Irony, Thy Name Is Genealogy

Or Something

So I'm working on Knapper's mother's biological family.  She was adopted as an infant by the Wheelers of Coral, Montcalm County, Michigan.  Her birth mother was Louise Knapp.  There's a strange coincidence right there.  So his mother was born Phyllis Knapp.  Her birth mother, Louise, had 4 more children with Phyllis's father between 1930 and her death in 1935 at the age of 24 of pneumonia.  The death record I found listed her name as Louise Purcell, but she's buried in a Newaygo County cemetery as Louise Knapp.

I have found in the census records a man of the right age to be the father of her children: Robert Wayne Purcell.  He died in 1937.  I can find no census records of Phyllis' brother and sisters.  I don't know who raised them all after the deaths of their parents.  That's a mystery to which I may never discover the answer.  Sort of like Abner Lemon. 

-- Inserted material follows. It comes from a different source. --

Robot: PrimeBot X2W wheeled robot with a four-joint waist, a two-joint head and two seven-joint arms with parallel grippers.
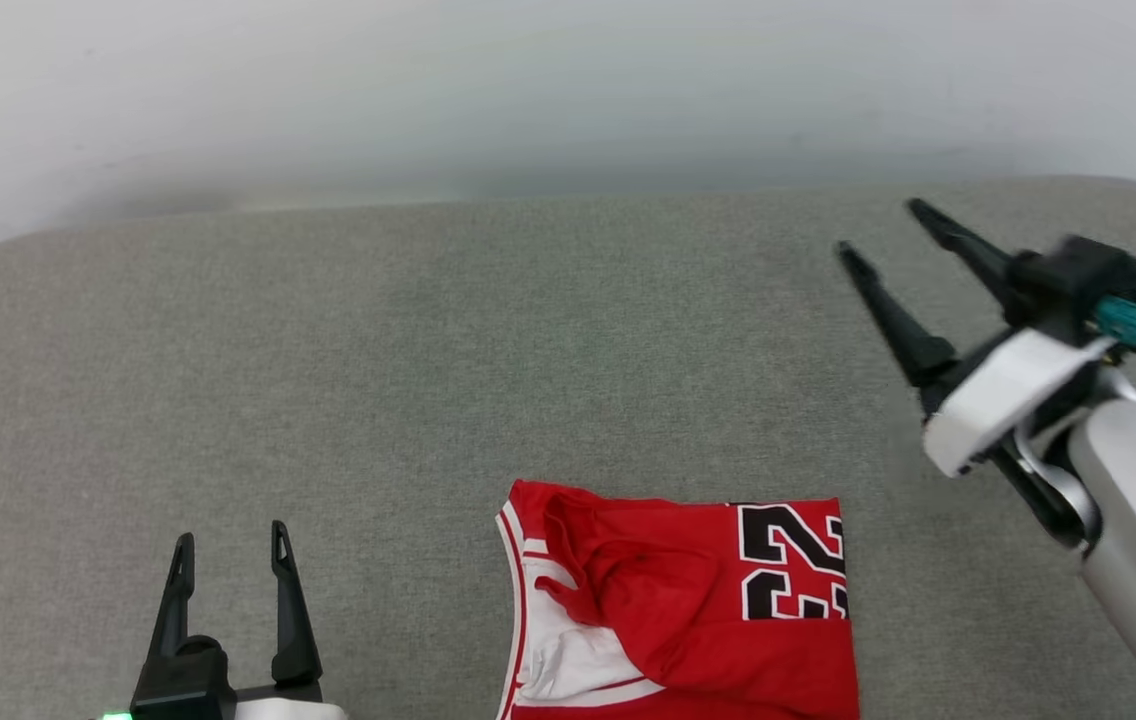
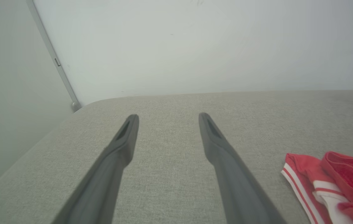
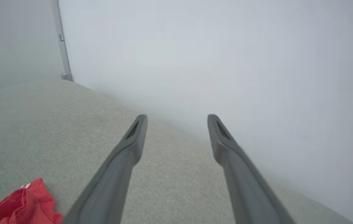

But I was doing research on Phyllis' mother's side of the family, the Knapps.  Anna May White married George Knapp.  George Knapp's mother was Mary Pamelia Lindsley.  It's her side I'm researching tonight.  Mary Pamelia had a sister named Elsie.  Elsie married a man named Robert Tawney from Newaygo.  His mother was Martha Jane Wright, the sister of Guy Wright, who was the father of Zelma Wright, who was the mother of Jack Hazen Knapp, the husband of Phyllis Knapp Wheeler Knapp.  How odd.  Knapper's family used to go to Wright reunions.  I wonder if Phyllis ever met the Tawneys?

Life is a series of strange coincidences.